LETTRE INDÉSIRABLE N° 1
Adressée le 5 octobre 1943 à la Gestapo, avenue Foch, Paris.
Preuves un peu trop lourdes de la dégénérescence humaine,
il m'est parvenu que de singuliers citoyens français m'ont
dénoncé à vous comme n'étant pas du tout au nombre de vos approbateurs.
Je ne puis, messieurs, que confirmer ces propos et ces tristes écrits. Il est très exact que je vous désapprouve d'une désapprobation pour laquelle il n'est point de nom dans aucune des langues que je connaisse (ni même sans doute dans la langue hébraïque que vous me donnez envie d'étudier). Vous êtes des tueurs, messieurs; et j'ajouterai même (c'est un point de vue auquel je tiens beaucoup) que vous êtes des tueurs ridicules.

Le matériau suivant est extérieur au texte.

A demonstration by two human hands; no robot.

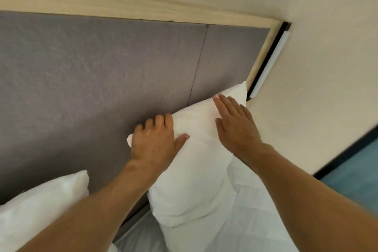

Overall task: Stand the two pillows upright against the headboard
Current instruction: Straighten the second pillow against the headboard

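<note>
A white pillow [196,172] stands upright against the grey padded headboard [98,80], near its right end. My left hand [155,141] grips the pillow's top left corner, fingers curled over the edge and thumb on the front. My right hand [235,127] lies flat with fingers spread on the pillow's upper right part. A second white pillow [41,210] leans against the headboard at the lower left, partly behind my left forearm.
A light wooden frame [102,6] borders the headboard's top and right side. A cream wall [317,67] with a white strip light [270,63] stands close on the right. White bedding [251,221] lies below the pillow; blue floor [356,172] shows at far right.
</note>
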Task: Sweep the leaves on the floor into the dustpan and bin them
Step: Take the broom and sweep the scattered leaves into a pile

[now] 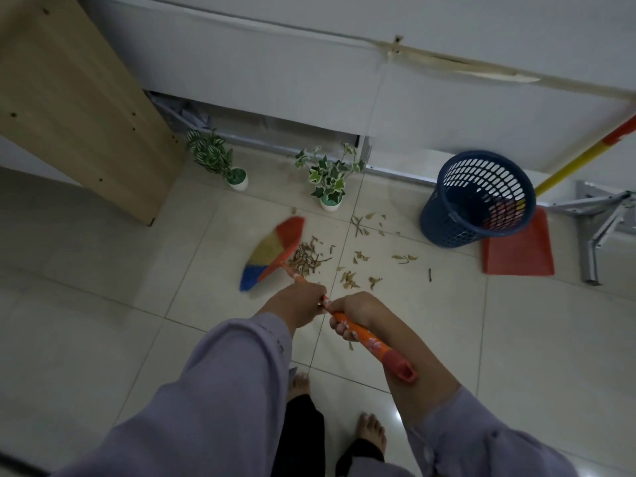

Vous n'êtes pas sans ignorer que je me suis spécialisé dans l'écoute des radios étrangères; j'apprends ainsi de précieux détails sur vos agissements; mais, le propre des criminels étant surtout d'être ignorants, me faudra-t-il perdre du temps à vous signaler les chambres à gaz motorisées que vous faites circuler dans les villes russes ? Ou les camps où, avec un art achevé, vous faites mourir des millions d'innocents en Pologne ? (...)
Vous ajouterai-je, messieurs, pour me tourner enfin vers cette Allemagne que vous prétendez représenter, que je ressens tous les jours une très grande pitié pour mon frère, le travailleur allemand en uniforme. Vous avez assassiné, messieurs, mon frère, le travailleur allemand; je ne refuse pas, ainsi que vous le voyez, d'être assassiné à côté de lui.
Armand Robin
Avant sa publication en volume, dans Ecrits oubliés I, cette lettre inédite du vivant de Robin est parue dans la revue Cahiers des saisons en 1965, puis dans le numéro 3 de la revue Plein chant de 1979 consacré à Robin.